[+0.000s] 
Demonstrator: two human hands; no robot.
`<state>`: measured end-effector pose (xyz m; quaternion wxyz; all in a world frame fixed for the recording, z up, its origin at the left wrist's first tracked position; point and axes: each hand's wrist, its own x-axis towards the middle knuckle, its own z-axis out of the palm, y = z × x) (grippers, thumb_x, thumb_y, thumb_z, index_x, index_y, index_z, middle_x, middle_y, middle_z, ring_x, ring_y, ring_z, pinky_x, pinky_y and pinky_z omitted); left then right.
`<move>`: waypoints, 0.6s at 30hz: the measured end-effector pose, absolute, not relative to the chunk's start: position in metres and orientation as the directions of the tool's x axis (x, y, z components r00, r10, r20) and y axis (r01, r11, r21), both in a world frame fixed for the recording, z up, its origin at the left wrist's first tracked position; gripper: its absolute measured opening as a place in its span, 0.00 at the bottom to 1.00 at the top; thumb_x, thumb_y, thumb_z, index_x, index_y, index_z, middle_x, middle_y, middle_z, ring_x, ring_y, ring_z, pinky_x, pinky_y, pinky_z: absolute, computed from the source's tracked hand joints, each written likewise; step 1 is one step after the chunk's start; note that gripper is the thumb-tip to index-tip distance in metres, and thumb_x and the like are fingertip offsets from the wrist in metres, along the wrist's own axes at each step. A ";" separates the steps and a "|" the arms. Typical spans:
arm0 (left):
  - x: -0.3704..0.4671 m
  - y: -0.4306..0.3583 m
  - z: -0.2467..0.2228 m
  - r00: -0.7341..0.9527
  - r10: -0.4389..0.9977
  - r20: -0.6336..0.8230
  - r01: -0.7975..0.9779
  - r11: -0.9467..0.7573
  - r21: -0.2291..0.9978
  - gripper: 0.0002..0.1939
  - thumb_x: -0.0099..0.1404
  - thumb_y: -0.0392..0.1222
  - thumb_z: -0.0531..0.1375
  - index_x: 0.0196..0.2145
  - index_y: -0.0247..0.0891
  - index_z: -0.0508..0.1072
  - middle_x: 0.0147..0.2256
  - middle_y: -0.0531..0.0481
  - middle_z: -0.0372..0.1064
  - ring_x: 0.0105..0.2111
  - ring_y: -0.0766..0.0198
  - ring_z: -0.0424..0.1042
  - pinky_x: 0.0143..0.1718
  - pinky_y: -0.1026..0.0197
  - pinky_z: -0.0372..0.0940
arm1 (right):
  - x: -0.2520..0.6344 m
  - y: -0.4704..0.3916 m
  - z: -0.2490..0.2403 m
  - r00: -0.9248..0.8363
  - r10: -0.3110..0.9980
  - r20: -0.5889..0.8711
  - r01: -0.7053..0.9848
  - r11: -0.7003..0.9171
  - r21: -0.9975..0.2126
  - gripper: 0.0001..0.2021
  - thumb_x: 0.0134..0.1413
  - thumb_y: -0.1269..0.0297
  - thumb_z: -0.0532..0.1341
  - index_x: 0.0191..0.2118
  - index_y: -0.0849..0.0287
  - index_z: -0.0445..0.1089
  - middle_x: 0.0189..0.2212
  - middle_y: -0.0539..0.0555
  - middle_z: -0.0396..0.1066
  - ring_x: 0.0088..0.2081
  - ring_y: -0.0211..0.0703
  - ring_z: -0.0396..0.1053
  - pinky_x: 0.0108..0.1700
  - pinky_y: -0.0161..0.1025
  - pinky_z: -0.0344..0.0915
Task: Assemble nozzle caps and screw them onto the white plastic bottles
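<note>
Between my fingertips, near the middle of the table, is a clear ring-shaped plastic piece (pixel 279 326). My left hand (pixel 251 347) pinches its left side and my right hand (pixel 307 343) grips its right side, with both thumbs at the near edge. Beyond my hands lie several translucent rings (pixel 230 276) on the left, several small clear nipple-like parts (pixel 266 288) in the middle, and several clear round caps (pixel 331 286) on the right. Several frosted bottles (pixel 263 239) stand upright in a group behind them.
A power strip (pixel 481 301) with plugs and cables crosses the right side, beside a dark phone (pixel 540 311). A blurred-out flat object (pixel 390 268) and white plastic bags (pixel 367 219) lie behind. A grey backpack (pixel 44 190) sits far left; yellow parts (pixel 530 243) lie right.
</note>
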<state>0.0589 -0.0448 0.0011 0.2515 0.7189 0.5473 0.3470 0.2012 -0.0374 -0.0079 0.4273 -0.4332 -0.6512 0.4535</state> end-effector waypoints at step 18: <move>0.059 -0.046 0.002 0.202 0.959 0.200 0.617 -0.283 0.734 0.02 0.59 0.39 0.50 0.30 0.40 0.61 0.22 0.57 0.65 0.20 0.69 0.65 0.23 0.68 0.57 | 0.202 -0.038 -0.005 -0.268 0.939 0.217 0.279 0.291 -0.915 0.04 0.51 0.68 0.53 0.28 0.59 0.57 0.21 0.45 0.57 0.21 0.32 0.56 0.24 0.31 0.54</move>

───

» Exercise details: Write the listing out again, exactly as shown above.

» Response area:
[+0.000s] 
Demonstrator: two human hands; no robot.
`<state>`: measured end-effector pose (xyz m; quaternion wxyz; all in a world frame fixed for the recording, z up, its origin at the left wrist's first tracked position; point and axes: each hand's wrist, its own x-axis towards the middle knuckle, its own z-axis out of the palm, y = z × x) (grippers, thumb_x, thumb_y, thumb_z, index_x, index_y, index_z, middle_x, middle_y, middle_z, ring_x, ring_y, ring_z, pinky_x, pinky_y and pinky_z omitted); left then right.
`<move>`: waypoints, 0.6s at 30hz: the measured end-effector pose, absolute, not relative to the chunk's start: position in metres and orientation as the directions of the tool's x axis (x, y, z components r00, r10, r20) and y axis (r01, r11, r21), both in a world frame fixed for the recording, z up, its origin at the left wrist's first tracked position; gripper: its absolute measured opening as a place in its span, 0.00 at the bottom to 1.00 at the top; thumb_x, thumb_y, thumb_z, index_x, index_y, index_z, middle_x, middle_y, middle_z, ring_x, ring_y, ring_z, pinky_x, pinky_y, pinky_z: absolute, computed from the source's tracked hand joints, each written likewise; step 1 is one step after the chunk's start; note that gripper is the thumb-tip to index-tip distance in metres, and thumb_x and the like are fingertip offsets from the wrist in metres, along the wrist's own axes at each step. A ";" separates the steps and a "|" the arms. Typical spans:
arm0 (left):
  - x: -0.3704..0.4671 m
  - y: -0.4306..0.3583 m
  - z: -0.2467..0.2228 m
  - r00: -0.7341..0.9527
  - r10: -0.4389..0.9977
  - r20: -0.6336..0.8230
  - r01: -0.7975..0.9779
  - r11: -0.9467..0.7573
  - r21: -0.2291..0.9978
  - gripper: 0.0002..0.1939
  - thumb_x: -0.0099..0.1404
  - thumb_y: -0.0392..0.1222
  - thumb_z: -0.0531..0.1375
  - index_x: 0.0196..0.2145
  - index_y: -0.0247..0.0891
  - index_z: -0.0508..0.1072
  - middle_x: 0.0147..0.2256
  - middle_y: -0.0531..0.0481
  - middle_z: -0.0372..0.1064
  - ring_x: 0.0105..0.2111
  - ring_y: -0.0766..0.0198
  - ring_z: -0.0424..0.1042
  - pinky_x: 0.0143..0.1718
  - pinky_y: -0.1026..0.0197
  - pinky_z: -0.0372..0.0940
arm1 (right):
  - x: -0.2520..0.6344 m
  - y: -0.4704..0.3916 m
  - z: -0.2490..0.2403 m
  - r00: -0.9248..0.8363
  - r10: -0.3110..0.9980
  - r20: -0.5889..0.8711
  - r01: -0.7053..0.9848
  - r11: -0.7003..0.9171
  - r21: -0.9975..0.2126
  - gripper: 0.0001..0.2021
  - thumb_x: 0.0134..0.1413
  - thumb_y: -0.1269..0.0297
  - thumb_z: -0.0532..0.1341
  - index_x: 0.0191..0.2118
  - index_y: -0.0849..0.0287
  - index_z: -0.0445..0.1089
  - middle_x: 0.0189..0.2212
  - middle_y: -0.0539..0.0555
  - middle_z: -0.0396..0.1066
  - ring_x: 0.0088..0.2081
  - ring_y: -0.0211..0.0703
  - ring_z: -0.0396..0.1053
  - pinky_x: 0.0108..0.1700
  - pinky_y: -0.0161..0.1025
  - pinky_z: -0.0344..0.0915
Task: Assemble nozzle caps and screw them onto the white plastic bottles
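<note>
Between my fingertips, near the middle of the table, is a clear ring-shaped plastic piece (pixel 279 326). My left hand (pixel 251 347) pinches its left side and my right hand (pixel 307 343) grips its right side, with both thumbs at the near edge. Beyond my hands lie several translucent rings (pixel 230 276) on the left, several small clear nipple-like parts (pixel 266 288) in the middle, and several clear round caps (pixel 331 286) on the right. Several frosted bottles (pixel 263 239) stand upright in a group behind them.
A power strip (pixel 481 301) with plugs and cables crosses the right side, beside a dark phone (pixel 540 311). A blurred-out flat object (pixel 390 268) and white plastic bags (pixel 367 219) lie behind. A grey backpack (pixel 44 190) sits far left; yellow parts (pixel 530 243) lie right.
</note>
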<state>0.0589 -0.0448 0.0011 0.2515 0.7189 0.5473 0.3470 0.2012 -0.0374 -0.0079 0.4273 -0.4332 -0.6512 0.4535</state> end-effector waypoints at step 18: <move>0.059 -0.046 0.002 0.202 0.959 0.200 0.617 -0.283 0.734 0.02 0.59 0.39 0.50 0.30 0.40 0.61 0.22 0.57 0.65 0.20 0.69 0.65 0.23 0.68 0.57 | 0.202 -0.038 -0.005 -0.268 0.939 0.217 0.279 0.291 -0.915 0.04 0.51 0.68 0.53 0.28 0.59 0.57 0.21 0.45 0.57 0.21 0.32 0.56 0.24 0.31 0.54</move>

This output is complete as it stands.